▸ **Given records**
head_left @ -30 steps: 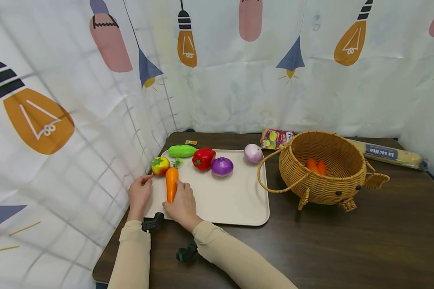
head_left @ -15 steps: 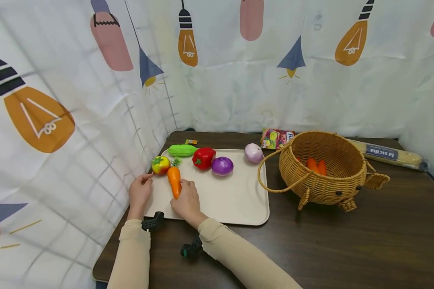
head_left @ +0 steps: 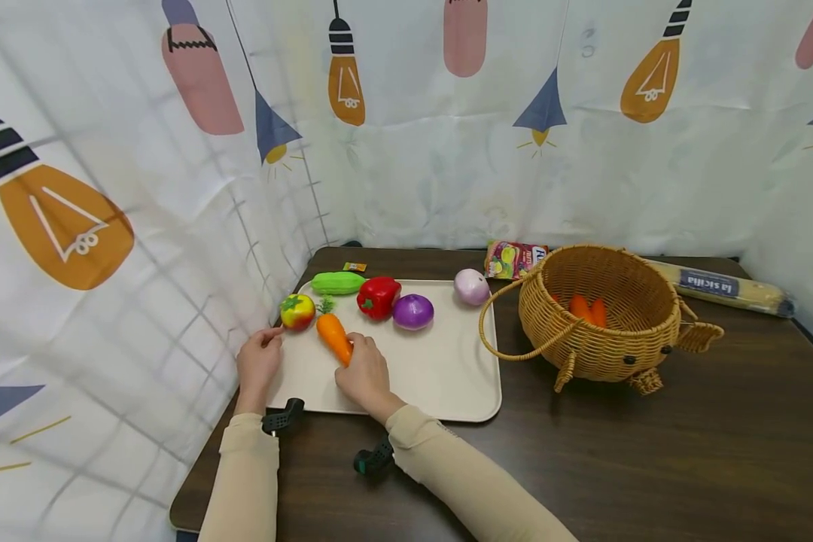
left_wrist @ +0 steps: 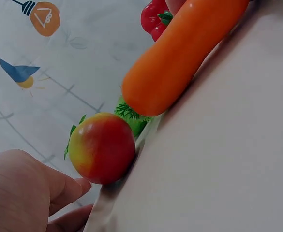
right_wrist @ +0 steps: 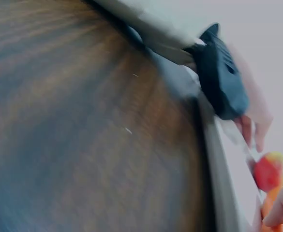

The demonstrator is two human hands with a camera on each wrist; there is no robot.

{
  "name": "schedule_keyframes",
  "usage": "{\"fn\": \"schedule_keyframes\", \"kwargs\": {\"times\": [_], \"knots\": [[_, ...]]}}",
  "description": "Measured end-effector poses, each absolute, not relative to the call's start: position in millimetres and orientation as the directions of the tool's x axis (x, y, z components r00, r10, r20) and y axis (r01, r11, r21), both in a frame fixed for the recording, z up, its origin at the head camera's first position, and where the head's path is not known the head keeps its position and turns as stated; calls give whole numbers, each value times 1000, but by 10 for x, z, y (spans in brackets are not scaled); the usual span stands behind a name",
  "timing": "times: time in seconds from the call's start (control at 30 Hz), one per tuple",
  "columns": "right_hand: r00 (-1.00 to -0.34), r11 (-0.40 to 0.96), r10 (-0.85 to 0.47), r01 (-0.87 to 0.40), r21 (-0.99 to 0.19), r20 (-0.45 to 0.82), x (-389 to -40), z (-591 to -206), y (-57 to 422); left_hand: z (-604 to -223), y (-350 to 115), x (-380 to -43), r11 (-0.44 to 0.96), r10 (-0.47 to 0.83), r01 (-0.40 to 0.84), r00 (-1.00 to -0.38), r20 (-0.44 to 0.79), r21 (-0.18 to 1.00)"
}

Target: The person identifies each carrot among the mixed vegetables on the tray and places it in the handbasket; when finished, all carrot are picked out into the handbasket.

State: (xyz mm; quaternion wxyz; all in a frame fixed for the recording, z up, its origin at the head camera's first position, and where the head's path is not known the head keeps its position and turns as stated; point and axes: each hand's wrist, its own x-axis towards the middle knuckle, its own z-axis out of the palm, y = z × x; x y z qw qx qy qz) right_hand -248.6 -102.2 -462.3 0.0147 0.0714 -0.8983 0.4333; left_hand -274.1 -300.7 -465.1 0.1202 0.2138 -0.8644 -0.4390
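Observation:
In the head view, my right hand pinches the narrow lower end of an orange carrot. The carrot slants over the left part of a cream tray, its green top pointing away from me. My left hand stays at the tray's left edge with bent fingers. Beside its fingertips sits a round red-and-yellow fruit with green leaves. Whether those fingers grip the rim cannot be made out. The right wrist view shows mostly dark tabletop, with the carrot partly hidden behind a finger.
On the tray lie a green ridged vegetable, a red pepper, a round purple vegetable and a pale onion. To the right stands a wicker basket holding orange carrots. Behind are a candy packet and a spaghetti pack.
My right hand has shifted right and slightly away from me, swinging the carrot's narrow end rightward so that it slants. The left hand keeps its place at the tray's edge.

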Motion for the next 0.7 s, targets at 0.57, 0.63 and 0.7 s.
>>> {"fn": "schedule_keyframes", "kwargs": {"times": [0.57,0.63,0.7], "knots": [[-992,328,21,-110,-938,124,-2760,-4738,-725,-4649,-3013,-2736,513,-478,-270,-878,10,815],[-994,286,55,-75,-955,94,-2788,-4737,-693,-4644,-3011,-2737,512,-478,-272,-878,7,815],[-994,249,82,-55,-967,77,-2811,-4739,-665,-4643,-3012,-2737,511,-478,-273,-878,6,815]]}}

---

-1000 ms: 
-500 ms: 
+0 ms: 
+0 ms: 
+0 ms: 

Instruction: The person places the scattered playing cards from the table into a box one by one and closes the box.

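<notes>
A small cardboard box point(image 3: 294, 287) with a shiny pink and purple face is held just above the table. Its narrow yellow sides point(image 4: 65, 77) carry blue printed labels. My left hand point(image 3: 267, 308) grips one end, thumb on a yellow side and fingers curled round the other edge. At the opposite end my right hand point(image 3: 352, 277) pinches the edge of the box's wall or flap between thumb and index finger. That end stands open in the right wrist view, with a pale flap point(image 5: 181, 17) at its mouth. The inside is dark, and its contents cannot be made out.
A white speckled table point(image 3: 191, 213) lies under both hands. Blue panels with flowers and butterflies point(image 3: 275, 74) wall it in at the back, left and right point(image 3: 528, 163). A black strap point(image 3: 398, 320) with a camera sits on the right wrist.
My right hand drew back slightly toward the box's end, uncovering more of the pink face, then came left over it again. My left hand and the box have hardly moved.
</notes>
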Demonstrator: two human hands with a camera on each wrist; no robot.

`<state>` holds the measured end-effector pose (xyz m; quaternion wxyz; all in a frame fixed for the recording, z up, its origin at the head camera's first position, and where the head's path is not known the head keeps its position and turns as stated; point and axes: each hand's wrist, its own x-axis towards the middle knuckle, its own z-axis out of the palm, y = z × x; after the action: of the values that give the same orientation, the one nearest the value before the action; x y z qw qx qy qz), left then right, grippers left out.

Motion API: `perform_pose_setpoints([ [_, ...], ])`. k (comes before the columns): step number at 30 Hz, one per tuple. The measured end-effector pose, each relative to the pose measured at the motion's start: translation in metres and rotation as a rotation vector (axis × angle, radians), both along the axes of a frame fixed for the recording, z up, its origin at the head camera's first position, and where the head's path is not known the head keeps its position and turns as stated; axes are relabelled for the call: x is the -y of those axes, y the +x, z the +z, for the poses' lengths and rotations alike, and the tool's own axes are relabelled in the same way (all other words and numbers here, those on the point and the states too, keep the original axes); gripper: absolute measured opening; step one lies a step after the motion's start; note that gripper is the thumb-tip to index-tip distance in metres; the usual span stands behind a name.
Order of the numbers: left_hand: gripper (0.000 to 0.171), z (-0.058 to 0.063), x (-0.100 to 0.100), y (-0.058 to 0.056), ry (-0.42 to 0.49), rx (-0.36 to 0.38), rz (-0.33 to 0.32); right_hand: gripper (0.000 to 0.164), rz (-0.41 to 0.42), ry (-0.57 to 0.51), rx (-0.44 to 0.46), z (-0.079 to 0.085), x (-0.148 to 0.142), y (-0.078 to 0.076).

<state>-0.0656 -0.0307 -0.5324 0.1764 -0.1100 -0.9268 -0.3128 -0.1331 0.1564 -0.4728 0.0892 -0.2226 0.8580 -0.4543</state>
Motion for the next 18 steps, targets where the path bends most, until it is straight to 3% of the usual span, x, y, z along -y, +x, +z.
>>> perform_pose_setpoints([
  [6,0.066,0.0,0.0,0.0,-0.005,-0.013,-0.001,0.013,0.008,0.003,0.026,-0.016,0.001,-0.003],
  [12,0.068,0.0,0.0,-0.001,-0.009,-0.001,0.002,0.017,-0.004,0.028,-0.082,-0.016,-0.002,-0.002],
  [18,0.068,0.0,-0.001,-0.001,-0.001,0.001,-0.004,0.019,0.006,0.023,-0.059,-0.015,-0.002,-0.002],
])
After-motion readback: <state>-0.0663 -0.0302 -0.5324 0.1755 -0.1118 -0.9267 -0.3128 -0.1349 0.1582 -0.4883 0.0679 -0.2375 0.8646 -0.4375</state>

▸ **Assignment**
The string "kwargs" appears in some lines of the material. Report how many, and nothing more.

▸ **Response for this exercise**
2